From Late Middle English insaciate, insaciat, insacyate (“insatiable”), from Latin insatiātus, from in- (prefix meaning ‘not’) + satiātus (“satisfied; having been satisfied”) (perfect passive participle of satiō (“to satisfy”), from satis (“enough; filled; plenty”) (ultimately from Proto-Indo-European *seh₂- (“to satiate, satisfy”)) + -ō (suffix forming regular first-conjugation verbs)).
- (Received Pronunciation) IPA(key): /ɪnˈseɪ.ʃɪət/, /ɪnˈseɪ.ʃɪ.ət/
- (General American) IPA(key): /ɪnˈseɪ.ʃɪt/, /ɪnˈseɪ.ʃi.ɪt/
- Hyphenation: in‧sa‧tiate, in‧sa‧ti‧ate
- (archaic or literary) That is not satiated; insatiable.
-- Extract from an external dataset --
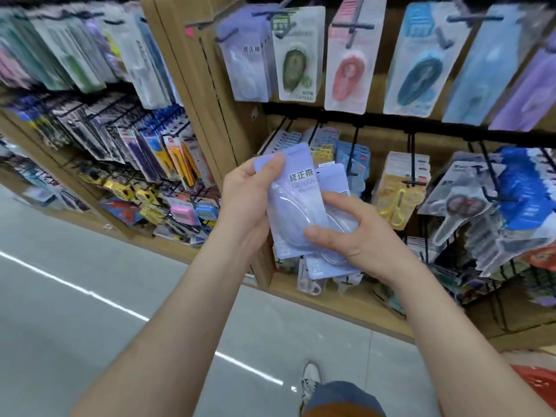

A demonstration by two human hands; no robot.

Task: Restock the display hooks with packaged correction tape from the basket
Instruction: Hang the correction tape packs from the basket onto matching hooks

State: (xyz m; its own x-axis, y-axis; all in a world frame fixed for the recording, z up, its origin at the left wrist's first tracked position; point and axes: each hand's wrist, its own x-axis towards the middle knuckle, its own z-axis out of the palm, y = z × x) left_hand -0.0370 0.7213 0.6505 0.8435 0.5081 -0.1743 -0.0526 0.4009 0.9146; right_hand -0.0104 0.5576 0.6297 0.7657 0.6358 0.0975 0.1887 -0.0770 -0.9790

- 1595 December 9 (first known performance), [William Shakespeare], The Tragedie of King Richard the Second. […] (First Quarto), London: […] Valentine Simmes for Androw Wise, […], published 1597, OCLC 213833262, [Act II, scene i]:
- Light vanitie inſatiate cormorant, / Conſuming meanes ſoone praies vpon it selfe: [...]
- 1667, John Milton, “Book II”, in Paradise Lost. A Poem Written in Ten Books, London: […] [Samuel Simmons], […], OCLC 228722708; republished as Paradise Lost in Ten Books: […], London: Basil Montagu Pickering […], 1873, OCLC 230729554, lines 5–10:
- Satan exalted ſat, by merit raiſ'd / To that bad eminence; and from deſpair / Thus high uplifted beyond hope, aſpires / Beyond thus high, inſatiate to pursue / Vain Warr with Heav'n, and by ſucceſs untaught / His proud imaginations thus diſplaid.
- 1818, [Mary Shelley], chapter III, in Frankenstein; or, The Modern Prometheus. In Three Volumes, volume III, London: Printed [by Macdonald and Son] for Lackington, Hughes, Harding, Mavor, & Jones, OCLC 830979744, pages 49–50:
- I shuddered to think who might be the next victim sacrificed to his insatiate revenge.
- 1878, John Addington Symonds, “Le Jeune Homme Caressant sa Chimère. For an Intaglio.”, in Many Moods: A Volume of Verse, London: John Murray, […], OCLC 10426240, page 36:
- A boy of eighteen years mid myrtle-boughs / Lying love-languid on a morn of May, / Watched half-asleep his goats insatiate browse / Thin shoots of thyme and lentisk, by the spray / Of biting sea-winds bitter made and grey: [...]
- 1888–1891, Herman Melville, “[Billy Budd, Foretopman.] Chapter V.”, in Billy Budd and Other Stories, London: John Lehmann, published 1951, OCLC 639975898, page 240:
- [T]hat mode of manning the fleet, a mode now fallen into a sort of abeyance but never formally renounced, it was not practicable to give up in those years. Its abrogation would have crippled the indispensable fleet, [...] a fleet the more insatiate in demand for men, because then multiplying its ships of all grades against contingencies present and to come of the convulsed Continent.